Le premier est l’état « normal » de la plupart des contemporains de l’Âge Sombre, c’est-à-dire de la Race de Fer, harassés de faire. Ce sont ces innombrables ombres qui peuplent notre vie quotidienne de leur démarche automatique, en fixant la boussole narcissique de la désorientation. Ceux-là sont au comble de l’aliénation et ne le savent même plus. Ils n’agissent plus mais sont agis, ne parlent plus mais sont parlés, ne pensent plus mais sont pensés. Ils ont depuis longtemps abdiqué leur raison au profit du sentiment, et depuis peu le sentiment au profit du ressentiment. Leur seule volonté consiste à « en vouloir » à autrui, à eux-mêmes, et au monde : ils se lamentent pour une vessie pleine d’air qui est passée à gauche ou à droite, et se mettent en colère parce que les nuages voilent le ciel bleu qui leur est dû. Leur mémoire remonte à mardi dernier : ce sont les gens du Léthé, noyés dans leur moi. Ils ne parlent pas, mais bavardent, ils n’agissent pas mais gesticulent, et surtout ne décident pas, mais gèrent. Ils sont fatigués de naissance, car en eux l’humanité s’étiole.

 Le second état est celui de l’Humain Véritable (alethinos anthropos) qui, à chaque instant, s’émerveille de toute chose éclose en son bourgeonnement toujours neuf. Cette homme-là vit dans une perpétuelle reconnaissance, mais ne prétend pas pour autant embrasser tout d’un amour abstrait : il a à cœur d’être bienveillant avec tout être, fut-il un de ces mânes à l’âme châtrée et au regard vide qui prétendent peupler le monde, mais qui l’encombrent du grouillement bavard de leur pensées parasites. Pour cet homme-là, tout arrive pour le mieux, car il a recouvré la conscience du tout, et d’abord la conscience de lui-même comme tout. Il est roi et le monde est son palais ; il ne peut plus désormais confondre colère et courage, plaisir et joie, soupçon et prudence.
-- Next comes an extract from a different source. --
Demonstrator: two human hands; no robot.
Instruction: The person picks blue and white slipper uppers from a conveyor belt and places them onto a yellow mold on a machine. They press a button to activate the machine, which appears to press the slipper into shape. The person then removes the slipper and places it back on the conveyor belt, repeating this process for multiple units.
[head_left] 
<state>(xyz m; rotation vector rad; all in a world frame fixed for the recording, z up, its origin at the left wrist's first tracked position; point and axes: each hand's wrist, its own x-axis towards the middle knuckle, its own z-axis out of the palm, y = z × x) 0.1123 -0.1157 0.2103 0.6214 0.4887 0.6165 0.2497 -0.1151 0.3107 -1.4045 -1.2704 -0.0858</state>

Il est juste et adroit à la fois, car il connaît la place de toute chose (et ainsi réussit-il l’épreuve de l’Arc) ; le monde n’est pas, pour lui, travaillé par le sinistre complot de ses semblables honnis, mais il est au contraire le présage heureux d’une conspiration tissée pour son bonheur. Cet Homme-là, et lui seul, réalise pleinement la nature humaine : il est Homme en vertu de l’omnitude ; il est le Microcosme.

Cet homme-là est entré, comme Numa en ses jours, dans la Guerre Joviale, celle de la poésie et de la gnose où le Bien réside en la synchronicité du Beau et du Vrai ; il est entré dans un état nuptial perpétuel, réconcilié à jamais avec son désir comme signe en lui de la présence divine, et il peut dire en connaissance de cause, comme lors des noces dans notre Tradition Hellénique : « j’ai fui le mal, j’ai trouvé le mieux ». Cet homme-là a épousé la Fée et, lorsque le fait frappe à sa porte et que le tracas tente de l’asservir, il répond calmement : « Moi, je sacrifie ». Car il sait qu’il est, grâce à la Loi (Lex), le Roi (Rex), et non plus la chose (Res), il sait ce qui dépend de lui, et ce qui n’en dépend pas.

Il est le Roi du Pays caché, et en ce lieu, « nous resterons volontiers ».